## Task instructions
Only the lines from the start of the data through the one containing "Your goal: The" belong in your answer; return them exactly.

>>>>

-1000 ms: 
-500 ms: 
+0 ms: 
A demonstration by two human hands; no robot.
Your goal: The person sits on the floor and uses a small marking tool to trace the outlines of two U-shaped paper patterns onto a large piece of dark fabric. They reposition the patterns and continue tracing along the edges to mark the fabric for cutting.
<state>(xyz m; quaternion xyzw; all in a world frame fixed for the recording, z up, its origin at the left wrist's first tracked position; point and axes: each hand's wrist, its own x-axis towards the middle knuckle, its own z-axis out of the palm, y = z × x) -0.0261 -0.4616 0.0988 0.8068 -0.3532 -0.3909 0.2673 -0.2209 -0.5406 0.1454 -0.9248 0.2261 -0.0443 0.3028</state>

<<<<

## Solution for this problem
-1000 ms: 
-500 ms: 
+0 ms: 
A demonstration by two human hands; no robot.
Your goal: The person sits on the floor and uses a small marking tool to trace the outlines of two U-shaped paper patterns onto a large piece of dark fabric. They reposition the patterns and continue tracing along the edges to mark the fabric for cutting.

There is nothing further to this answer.